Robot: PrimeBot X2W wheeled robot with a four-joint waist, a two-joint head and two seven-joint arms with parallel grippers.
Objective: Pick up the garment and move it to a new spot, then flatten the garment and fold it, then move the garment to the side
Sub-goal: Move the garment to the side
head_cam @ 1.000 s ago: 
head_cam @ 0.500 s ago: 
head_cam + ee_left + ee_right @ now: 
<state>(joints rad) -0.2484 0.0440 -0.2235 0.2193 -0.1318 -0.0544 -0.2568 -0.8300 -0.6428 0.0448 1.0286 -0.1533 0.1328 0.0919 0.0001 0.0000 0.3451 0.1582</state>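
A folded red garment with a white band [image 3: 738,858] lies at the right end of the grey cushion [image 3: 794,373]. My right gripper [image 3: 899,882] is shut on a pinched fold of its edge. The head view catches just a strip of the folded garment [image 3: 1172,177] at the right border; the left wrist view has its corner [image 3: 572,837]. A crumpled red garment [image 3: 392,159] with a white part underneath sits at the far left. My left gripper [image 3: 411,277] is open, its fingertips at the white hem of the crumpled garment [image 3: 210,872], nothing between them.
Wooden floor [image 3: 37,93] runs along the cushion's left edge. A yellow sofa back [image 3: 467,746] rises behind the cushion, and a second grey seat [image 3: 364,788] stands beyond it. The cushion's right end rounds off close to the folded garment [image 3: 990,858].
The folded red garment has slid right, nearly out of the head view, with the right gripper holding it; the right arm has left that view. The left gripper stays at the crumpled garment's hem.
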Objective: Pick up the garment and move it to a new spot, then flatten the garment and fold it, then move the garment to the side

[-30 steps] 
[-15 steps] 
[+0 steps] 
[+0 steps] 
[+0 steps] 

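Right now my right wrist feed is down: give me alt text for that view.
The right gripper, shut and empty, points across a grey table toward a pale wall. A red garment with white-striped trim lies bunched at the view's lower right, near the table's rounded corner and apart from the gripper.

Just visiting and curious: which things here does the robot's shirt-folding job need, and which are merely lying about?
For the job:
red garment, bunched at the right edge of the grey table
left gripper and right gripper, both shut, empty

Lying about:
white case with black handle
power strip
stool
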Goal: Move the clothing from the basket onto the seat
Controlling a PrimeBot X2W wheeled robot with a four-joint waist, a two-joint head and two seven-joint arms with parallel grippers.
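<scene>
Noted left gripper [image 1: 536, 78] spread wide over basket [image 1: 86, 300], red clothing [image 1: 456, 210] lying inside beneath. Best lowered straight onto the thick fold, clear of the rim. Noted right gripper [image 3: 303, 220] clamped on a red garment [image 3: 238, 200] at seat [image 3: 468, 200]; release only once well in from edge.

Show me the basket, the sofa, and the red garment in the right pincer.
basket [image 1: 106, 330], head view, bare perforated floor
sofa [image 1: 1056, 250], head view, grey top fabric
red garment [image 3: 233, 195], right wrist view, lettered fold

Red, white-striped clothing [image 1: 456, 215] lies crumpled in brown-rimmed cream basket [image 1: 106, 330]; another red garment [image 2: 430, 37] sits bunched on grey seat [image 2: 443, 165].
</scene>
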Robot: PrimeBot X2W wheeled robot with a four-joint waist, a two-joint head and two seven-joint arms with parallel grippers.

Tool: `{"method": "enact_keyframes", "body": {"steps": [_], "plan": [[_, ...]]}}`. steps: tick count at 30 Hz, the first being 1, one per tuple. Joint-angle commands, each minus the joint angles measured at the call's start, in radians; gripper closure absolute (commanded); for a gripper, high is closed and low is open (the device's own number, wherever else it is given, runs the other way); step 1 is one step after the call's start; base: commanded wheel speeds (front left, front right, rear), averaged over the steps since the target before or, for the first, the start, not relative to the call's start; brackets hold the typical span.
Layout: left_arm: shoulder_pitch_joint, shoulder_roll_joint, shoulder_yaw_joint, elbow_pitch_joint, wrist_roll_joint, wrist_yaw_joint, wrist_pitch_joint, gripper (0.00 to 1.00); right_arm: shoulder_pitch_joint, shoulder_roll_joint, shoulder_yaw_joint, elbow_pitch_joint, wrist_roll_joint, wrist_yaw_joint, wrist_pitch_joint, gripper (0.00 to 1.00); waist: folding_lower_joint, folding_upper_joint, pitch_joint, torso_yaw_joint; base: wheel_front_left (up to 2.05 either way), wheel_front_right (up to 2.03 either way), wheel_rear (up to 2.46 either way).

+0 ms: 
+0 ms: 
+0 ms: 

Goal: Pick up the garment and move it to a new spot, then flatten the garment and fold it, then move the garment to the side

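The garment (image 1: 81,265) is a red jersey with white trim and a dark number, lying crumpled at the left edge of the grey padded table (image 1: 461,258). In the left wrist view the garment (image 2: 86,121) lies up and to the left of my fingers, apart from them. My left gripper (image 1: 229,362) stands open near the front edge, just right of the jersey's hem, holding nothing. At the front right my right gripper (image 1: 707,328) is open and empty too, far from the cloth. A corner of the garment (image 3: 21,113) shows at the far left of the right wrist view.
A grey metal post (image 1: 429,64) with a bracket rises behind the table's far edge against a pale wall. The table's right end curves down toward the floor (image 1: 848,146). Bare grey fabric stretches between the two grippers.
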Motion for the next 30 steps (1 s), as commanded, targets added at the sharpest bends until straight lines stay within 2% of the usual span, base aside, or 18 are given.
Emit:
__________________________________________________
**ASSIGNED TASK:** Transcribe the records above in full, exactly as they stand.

**WRITTEN RESPONSE:**
Robot: PrimeBot X2W wheeled robot with a four-joint waist, a two-joint head and two seven-joint arms with parallel grippers.
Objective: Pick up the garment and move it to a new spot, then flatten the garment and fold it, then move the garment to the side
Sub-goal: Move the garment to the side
head_cam @ 1.000 s ago: 
head_cam @ 0.500 s ago: 
head_cam + ee_left + ee_right @ now: 
<state>(joints rad) -0.2484 0.0440 -0.2235 0.2193 -0.1318 -0.0544 -0.2568 -0.8300 -0.6428 0.0448 1.0286 -0.1533 0.1328 0.0919 0.0001 0.0000 0.3451 0.1582</state>
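A folded red garment with a white band [image 3: 738,858] lies at the right end of the grey cushion [image 3: 794,373]. My right gripper [image 3: 899,882] is shut on a pinched fold of its edge. The head view catches just a strip of the folded garment [image 3: 1172,177] at the right border; the left wrist view has its corner [image 3: 572,837]. A crumpled red garment [image 3: 392,159] with a white part underneath sits at the far left. My left gripper [image 3: 411,277] is open, its fingertips at the white hem of the crumpled garment [image 3: 210,872], nothing between them.
Wooden floor [image 3: 37,93] runs along the cushion's left edge. A yellow sofa back [image 3: 467,746] rises behind the cushion, and a second grey seat [image 3: 364,788] stands beyond it. The cushion's right end rounds off close to the folded garment [image 3: 990,858].
The folded red garment has slid right, nearly out of the head view, with the right gripper holding it; the right arm has left that view. The left gripper stays at the crumpled garment's hem.
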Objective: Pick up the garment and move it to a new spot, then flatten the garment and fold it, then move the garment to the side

[-30 steps] 
[-15 steps] 
[+0 steps] 
[+0 steps] 
[+0 steps] 

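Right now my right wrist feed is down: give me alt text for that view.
The right gripper, shut and empty, points across a grey table toward a pale wall. A red garment with white-striped trim lies bunched at the view's lower right, near the table's rounded corner and apart from the gripper.

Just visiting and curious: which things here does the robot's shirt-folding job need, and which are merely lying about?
For the job:
red garment, bunched at the right edge of the grey table
left gripper and right gripper, both shut, empty

Lying about:
white case with black handle
power strip
stool
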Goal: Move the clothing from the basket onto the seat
Controlling a PrimeBot X2W wheeled robot with a four-joint waist, a two-joint head and two seven-joint arms with parallel grippers.
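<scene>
Noted left gripper [image 1: 536, 78] spread wide over basket [image 1: 86, 300], red clothing [image 1: 456, 210] lying inside beneath. Best lowered straight onto the thick fold, clear of the rim. Noted right gripper [image 3: 303, 220] clamped on a red garment [image 3: 238, 200] at seat [image 3: 468, 200]; release only once well in from edge.

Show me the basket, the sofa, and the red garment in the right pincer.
basket [image 1: 106, 330], head view, bare perforated floor
sofa [image 1: 1056, 250], head view, grey top fabric
red garment [image 3: 233, 195], right wrist view, lettered fold

Red, white-striped clothing [image 1: 456, 215] lies crumpled in brown-rimmed cream basket [image 1: 106, 330]; another red garment [image 2: 430, 37] sits bunched on grey seat [image 2: 443, 165].
</scene>
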Robot: PrimeBot X2W wheeled robot with a four-joint waist, a two-joint head and two seven-joint arms with parallel grippers.

Tool: `{"method": "enact_keyframes", "body": {"steps": [_], "plan": [[_, ...]]}}`. steps: tick count at 30 Hz, the first being 1, one per tuple. Joint-angle commands, each minus the joint angles measured at the call's start, in radians; gripper closure absolute (commanded); for a gripper, high is closed and low is open (the device's own number, wherever else it is given, runs the other way); step 1 is one step after the call's start; base: commanded wheel speeds (front left, front right, rear), averaged over the steps since the target before or, for the first, the start, not relative to the call's start; brackets hold the typical span.
Layout: left_arm: shoulder_pitch_joint, shoulder_roll_joint, shoulder_yaw_joint, elbow_pitch_joint, wrist_roll_joint, wrist_yaw_joint, wrist_pitch_joint, gripper (0.00 to 1.00); right_arm: shoulder_pitch_joint, shoulder_roll_joint, shoulder_yaw_joint, elbow_pitch_joint, wrist_roll_joint, wrist_yaw_joint, wrist_pitch_joint, gripper (0.00 to 1.00); waist: folding_lower_joint, folding_upper_joint, pitch_joint, torso_yaw_joint; base: wheel_front_left (up to 2.05 either way), wheel_front_right (up to 2.03 either way), wheel_rear (up to 2.46 either way).

+0 ms: 
+0 ms: 
+0 ms: 

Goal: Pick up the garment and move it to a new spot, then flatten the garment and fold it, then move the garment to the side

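The garment (image 1: 81,265) is a red jersey with white trim and a dark number, lying crumpled at the left edge of the grey padded table (image 1: 461,258). In the left wrist view the garment (image 2: 86,121) lies up and to the left of my fingers, apart from them. My left gripper (image 1: 229,362) stands open near the front edge, just right of the jersey's hem, holding nothing. At the front right my right gripper (image 1: 707,328) is open and empty too, far from the cloth. A corner of the garment (image 3: 21,113) shows at the far left of the right wrist view.
A grey metal post (image 1: 429,64) with a bracket rises behind the table's far edge against a pale wall. The table's right end curves down toward the floor (image 1: 848,146). Bare grey fabric stretches between the two grippers.
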Motion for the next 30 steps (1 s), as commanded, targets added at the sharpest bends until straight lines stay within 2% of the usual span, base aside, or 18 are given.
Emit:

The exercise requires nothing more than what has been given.